Sasha Mitjaew

Personal information
- Full name: Alexander Mitjaew Panasewitsch
- Date of birth: 18 March 1946 (age 79)
- Place of birth: Soviet Union

Managerial career
- Years: Team
- 1973–1974: Unión La Calera
- 1975: San Antonio Unido
- 1976: Trasandino
- 1977: Deportes Linares
- 1978: Coquimbo Unido
- 1979: San Antonio Unido
- 1980: Rangers
- 1980: Trasandino
- 1981–1983: San Antonio Unido
- 1983: Audax Italiano
- 1984: Palestino
- 1986: Naval
- 1987: Rangers
- 1990–1991: Audax Italiano
- 1993: Deportes Concepción
- 1994: Coquimbo Unido
- 1997: Santiago Morning
- 1999: Deportes La Serena
- 2002–2003: Mariscal Braun

= Sasha Mitjaew =

Chilean football manager

Alexander Mitjaew Panasewitsch (born 18 March 1946), sportingly known as Sasha Mitjaew or Sacha Mitjaew, is a Soviet-born Chilean former football manager.

==Career==
With an extensive career in Chile, Mitjaew began his career with Unión La Calera in the 1974 Primera División de Chile, where he previously worked as fitness coach, becoming the youngest manager in the history of the Chilean top division.

In the Chilean top level, he also led Coquimbo Unido, Audax Italiano, Palestino, Naval, Rangers, Deportes Concepción and Deportes La Serena.

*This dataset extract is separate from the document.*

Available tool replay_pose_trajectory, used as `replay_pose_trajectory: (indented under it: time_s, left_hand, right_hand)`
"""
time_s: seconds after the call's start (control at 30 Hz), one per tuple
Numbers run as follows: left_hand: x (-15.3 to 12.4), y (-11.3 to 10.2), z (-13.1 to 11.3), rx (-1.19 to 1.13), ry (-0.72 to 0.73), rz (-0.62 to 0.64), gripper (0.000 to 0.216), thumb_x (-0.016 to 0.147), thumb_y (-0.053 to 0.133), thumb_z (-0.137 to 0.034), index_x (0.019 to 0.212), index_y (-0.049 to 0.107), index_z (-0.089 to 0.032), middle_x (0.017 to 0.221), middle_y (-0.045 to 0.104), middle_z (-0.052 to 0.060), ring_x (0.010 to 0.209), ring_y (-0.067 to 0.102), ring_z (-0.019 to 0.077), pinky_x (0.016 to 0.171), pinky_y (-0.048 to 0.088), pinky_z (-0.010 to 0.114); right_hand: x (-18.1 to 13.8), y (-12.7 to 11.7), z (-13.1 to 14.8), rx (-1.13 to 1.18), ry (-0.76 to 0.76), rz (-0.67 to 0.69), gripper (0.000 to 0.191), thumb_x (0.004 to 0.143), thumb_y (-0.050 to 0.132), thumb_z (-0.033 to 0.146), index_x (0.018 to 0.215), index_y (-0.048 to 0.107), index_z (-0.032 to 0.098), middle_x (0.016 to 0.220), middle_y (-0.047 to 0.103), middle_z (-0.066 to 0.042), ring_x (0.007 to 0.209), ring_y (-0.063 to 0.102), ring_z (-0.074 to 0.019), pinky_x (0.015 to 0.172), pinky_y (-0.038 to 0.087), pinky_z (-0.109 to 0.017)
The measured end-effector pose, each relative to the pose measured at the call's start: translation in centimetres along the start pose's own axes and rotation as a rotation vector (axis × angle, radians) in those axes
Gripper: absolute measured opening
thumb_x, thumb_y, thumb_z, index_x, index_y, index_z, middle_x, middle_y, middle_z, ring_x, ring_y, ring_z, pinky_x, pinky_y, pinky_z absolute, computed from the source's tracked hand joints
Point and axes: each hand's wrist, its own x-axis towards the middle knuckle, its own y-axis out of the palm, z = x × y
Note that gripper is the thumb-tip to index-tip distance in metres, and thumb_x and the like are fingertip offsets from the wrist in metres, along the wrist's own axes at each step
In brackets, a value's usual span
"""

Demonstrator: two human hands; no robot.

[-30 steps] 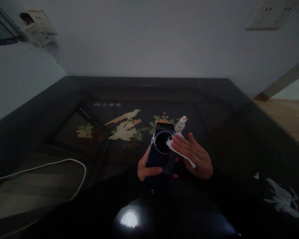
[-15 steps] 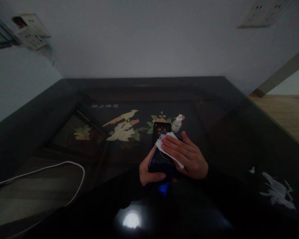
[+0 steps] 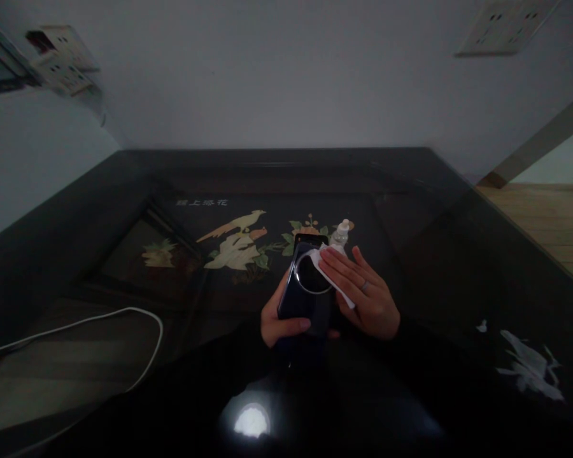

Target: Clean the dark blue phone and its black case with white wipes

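Note:
My left hand grips a dark blue phone from below, its back with a large round camera ring facing me. My right hand lies flat with the fingers together and presses a white wipe against the upper right edge of the camera ring. A small white dropper bottle stands on the table just behind the phone. Another dark phone-like object shows at the phone's top edge.
A dark glass-topped table with an inlaid bird-and-flower picture fills the view. A white cable loops at the left. A pale inlay shows at right. Wall sockets sit above, wooden floor at right.
My right hand slid the wipe from over the camera ring to its upper right edge, uncovering the ring. The phone tilted up slightly in my left hand.

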Motion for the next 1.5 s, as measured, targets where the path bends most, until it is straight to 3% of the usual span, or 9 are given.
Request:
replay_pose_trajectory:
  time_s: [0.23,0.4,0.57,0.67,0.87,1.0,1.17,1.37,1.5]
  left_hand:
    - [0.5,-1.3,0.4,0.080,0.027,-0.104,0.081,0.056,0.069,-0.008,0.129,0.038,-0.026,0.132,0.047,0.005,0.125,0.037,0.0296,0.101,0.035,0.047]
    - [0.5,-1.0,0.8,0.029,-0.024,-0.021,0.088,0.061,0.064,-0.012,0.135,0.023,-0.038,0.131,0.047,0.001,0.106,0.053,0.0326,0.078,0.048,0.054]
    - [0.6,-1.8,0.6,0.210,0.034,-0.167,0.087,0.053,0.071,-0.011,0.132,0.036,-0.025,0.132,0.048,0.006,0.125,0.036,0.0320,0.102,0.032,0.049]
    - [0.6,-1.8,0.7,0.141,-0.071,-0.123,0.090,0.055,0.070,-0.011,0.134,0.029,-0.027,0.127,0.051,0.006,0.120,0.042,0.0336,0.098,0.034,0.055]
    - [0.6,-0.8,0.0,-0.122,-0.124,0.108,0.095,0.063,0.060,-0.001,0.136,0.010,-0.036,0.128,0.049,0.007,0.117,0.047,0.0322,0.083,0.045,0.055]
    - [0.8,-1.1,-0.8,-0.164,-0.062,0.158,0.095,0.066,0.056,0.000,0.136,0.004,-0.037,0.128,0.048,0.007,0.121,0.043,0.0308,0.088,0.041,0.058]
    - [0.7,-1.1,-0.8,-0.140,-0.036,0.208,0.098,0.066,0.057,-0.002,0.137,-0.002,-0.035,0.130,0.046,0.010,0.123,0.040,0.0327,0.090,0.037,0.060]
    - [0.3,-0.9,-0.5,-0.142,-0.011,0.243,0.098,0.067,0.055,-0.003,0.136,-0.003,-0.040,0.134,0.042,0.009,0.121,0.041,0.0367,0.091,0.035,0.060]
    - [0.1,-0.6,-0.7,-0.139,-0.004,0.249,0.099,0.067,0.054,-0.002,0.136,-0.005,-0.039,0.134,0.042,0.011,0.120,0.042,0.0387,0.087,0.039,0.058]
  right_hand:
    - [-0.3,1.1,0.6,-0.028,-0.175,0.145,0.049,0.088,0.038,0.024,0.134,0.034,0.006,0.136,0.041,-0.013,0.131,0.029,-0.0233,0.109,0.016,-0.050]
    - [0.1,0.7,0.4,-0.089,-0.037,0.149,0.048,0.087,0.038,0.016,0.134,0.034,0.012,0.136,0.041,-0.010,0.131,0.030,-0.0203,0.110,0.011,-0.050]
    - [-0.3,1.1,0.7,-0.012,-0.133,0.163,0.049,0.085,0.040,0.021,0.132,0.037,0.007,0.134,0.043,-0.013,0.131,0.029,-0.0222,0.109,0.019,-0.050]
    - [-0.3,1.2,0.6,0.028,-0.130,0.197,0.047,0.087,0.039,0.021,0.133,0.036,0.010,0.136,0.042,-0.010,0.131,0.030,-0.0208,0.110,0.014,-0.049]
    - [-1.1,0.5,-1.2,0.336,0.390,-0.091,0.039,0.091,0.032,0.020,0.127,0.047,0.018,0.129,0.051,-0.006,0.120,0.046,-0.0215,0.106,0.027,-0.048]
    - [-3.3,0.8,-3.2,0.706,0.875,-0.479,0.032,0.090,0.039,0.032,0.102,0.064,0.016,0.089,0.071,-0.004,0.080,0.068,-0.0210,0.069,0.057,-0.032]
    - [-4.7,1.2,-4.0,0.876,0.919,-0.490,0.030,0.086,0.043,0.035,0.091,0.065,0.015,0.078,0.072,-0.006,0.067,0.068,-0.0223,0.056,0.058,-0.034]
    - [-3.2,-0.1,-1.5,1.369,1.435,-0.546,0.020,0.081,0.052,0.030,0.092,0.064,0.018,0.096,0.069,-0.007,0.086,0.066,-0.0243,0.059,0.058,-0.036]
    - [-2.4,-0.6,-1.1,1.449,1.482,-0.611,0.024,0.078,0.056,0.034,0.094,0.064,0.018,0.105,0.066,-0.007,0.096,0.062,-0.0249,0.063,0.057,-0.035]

In the second level, he led San Antonio Unido, Trasandino, Deportes Linares, Rangers, Audax Italiano and Santiago Morning.

Abroad, he had a stint with Bolivian club Mariscal Braun in 2002–03. He recommended three players from the Bolivian football for Universidad de Chile who finally did not sign with the club: Clemilson da Silva, Jaime Cardozo and Álex da Rosa.

==Political career==
Committed with sports, Mitjaew was a candidate to deputy for the district 18 – including cities such as Linares, Cauquenes, Parral, among others – supported by the party País in the 2017 election.

==Personal life==
Born in Soviet Union, Mitjaew came to Chile at the age of five on board a ship. His father was Russian and his mother was Ukrainian.

According to his official ID, he was born in 1946, but he declares it was in 1948.

Mitjaew graduated as a PE teacher, got a PhD in exercise physiology in Russia and got a degree in sport psychology in Spain.